* **What you need to do**
Scan the listing below for lines with the word "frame". Report how many there are, as a number alone.

* **Dataset excerpt**

____________________

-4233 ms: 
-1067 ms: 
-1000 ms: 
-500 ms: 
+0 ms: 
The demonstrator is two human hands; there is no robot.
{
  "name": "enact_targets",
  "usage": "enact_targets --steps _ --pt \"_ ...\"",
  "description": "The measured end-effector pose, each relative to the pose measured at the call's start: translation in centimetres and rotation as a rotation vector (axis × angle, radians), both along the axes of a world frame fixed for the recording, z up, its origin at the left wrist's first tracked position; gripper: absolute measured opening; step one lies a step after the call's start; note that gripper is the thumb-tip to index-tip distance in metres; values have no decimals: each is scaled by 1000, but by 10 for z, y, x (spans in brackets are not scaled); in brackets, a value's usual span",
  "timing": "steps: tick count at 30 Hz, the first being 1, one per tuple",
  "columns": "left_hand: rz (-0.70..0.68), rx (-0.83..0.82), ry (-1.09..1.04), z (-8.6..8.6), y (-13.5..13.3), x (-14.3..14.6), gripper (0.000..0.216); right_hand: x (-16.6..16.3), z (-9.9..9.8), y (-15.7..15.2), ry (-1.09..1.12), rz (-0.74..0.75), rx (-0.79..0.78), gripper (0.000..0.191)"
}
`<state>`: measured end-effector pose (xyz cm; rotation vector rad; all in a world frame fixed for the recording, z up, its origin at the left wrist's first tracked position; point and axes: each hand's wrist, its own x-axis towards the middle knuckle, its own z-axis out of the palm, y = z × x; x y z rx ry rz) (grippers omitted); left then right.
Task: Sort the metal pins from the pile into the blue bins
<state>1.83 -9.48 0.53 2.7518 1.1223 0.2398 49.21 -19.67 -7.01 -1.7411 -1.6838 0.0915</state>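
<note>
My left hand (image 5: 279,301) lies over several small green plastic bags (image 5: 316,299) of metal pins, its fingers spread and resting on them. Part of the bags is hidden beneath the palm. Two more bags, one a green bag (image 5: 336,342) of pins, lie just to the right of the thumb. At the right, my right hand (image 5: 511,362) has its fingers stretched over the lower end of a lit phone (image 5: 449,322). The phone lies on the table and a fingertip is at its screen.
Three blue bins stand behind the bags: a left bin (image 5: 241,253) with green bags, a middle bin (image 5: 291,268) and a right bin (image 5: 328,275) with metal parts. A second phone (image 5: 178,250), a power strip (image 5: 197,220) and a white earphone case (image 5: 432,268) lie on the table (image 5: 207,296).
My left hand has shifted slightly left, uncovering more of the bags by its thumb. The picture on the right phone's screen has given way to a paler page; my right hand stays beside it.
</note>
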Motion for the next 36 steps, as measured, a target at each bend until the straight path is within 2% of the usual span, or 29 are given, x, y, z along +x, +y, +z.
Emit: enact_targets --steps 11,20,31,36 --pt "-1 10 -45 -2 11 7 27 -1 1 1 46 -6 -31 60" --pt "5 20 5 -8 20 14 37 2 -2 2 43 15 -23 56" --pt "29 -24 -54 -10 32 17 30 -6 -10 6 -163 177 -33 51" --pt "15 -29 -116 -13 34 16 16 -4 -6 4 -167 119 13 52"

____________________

* **Expected answer**
2